NACCHO asked influenza subject matter experts from the Centers for Disease Control and Prevention (CDC), how local health departments can prepare for the possibility of human infections with these viruses and how to respond to public questions regarding H5N1.
What can local health departments do to be prepared?
CDC is, and will continue to be, working with state and local health departments to monitor for H5N1 infections in people with exposure to H5N1 viruses. We recommend health departments review the Public Health Monitoring Plan for USDA APHIS Responders to Detections of Avian Influenza Virus in Poultry and CDC’s website on Self-Observation for Illness for Responders to Poultry Outbreaks of Avian Influenza . Additionally, local health departments should coordinate with their state health department to review mechanisms for receiving, monitoring, and responding to dead bird reporting in your area.
Finally, it may also be a good idea to conduct outreach to agricultural organizations in your area to share resources for distribution to your membership.
Examples of resources include:
What information can we put out to backyard poultry owners?
Encouraging backyard poultry owners to practice good biosecurity to reduce the risk of spread to their birds and to people is essential. Biosecurity refers to practices and measures to keep diseases away from birds, property, and people. You can learn more from the USDA APHIS about biosecurity basics on their website. They also provide many different sharable materials at their Defend the Flock Resource Center.
In addition to practicing good biosecurity, the following are recommended for bird owners:
- Prevent contact between domestic birds (poultry) and wild birds and report sick birds or unusual bird deaths to state/federal officials, either through their state veterinarian or through USDA’s toll-free number at 1-866-536-7593.
- Avoid direct contact with wild birds and observe them only from a distance, if possible. Wild birds can be infected with bird flu viruses without appearing sick.
- If possible, avoid contact with domestic birds (poultry) that appear ill or have died.
- Avoid contact with surfaces that may be contaminated with saliva, mucous or feces from wild or domestic birds, if possible.

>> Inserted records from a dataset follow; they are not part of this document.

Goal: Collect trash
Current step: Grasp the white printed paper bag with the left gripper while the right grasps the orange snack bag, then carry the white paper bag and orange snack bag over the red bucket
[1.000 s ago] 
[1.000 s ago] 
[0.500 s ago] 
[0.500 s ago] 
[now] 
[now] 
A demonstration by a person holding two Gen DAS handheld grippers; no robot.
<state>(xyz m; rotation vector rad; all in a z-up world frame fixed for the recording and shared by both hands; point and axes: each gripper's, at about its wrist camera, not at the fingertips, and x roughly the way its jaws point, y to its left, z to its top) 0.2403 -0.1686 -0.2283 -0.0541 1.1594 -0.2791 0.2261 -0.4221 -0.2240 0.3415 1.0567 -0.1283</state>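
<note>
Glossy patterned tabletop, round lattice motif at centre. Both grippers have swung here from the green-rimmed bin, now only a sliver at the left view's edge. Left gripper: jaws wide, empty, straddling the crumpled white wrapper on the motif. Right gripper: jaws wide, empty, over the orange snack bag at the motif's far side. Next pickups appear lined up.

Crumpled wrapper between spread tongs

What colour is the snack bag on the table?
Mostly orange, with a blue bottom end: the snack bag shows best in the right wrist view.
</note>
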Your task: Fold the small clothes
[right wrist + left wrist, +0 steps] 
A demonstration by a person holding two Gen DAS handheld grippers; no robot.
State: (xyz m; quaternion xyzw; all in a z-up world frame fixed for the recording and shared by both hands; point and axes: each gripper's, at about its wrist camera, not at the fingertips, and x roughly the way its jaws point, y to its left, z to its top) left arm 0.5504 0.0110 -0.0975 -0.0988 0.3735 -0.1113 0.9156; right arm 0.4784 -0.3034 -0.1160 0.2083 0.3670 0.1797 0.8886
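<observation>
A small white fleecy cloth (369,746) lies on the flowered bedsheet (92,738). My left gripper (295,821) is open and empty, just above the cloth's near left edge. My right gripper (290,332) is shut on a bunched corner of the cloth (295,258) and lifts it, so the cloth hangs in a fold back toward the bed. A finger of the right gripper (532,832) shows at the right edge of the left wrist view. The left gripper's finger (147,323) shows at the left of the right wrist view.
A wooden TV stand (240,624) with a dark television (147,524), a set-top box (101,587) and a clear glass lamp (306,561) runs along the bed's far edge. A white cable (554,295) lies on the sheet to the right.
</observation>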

- If you must handle wild birds or sick or dead poultry, use protective wear (like gloves, a medical facemask, and eye protection), wash your hands with soap and water after touching birds, and change your clothes before contact with healthy domestic poultry and after handling wild birds. Then, throw away the gloves and facemask. CDC developed instructions for people exposed to birds infected with avian influenza viruses at the following website: Information for People Exposed to Birds Infected with Avian Influenza Viruses | Avian Influenza (Flu) (cdc.gov).
Please also see CDC’s Avian Influenza Communication Resources for examples of CDC’s social media messaging for backyard chicken owners.
What are the risks to poultry workers?
Outbreaks of H5N1 bird flu in domestic poultry, in addition to infections in wild birds, are likely to result in increased exposures among some groups of people, which may increase their risk of infection. This would be especially true for people with work-related or recreational exposures to infected birds, particularly poultry workers, outbreak responders, and waterfowl hunters.
There is existing federal guidance around bird flu exposures for different groups of people, including hunters, poultry producers and the general public, as well as health care providers.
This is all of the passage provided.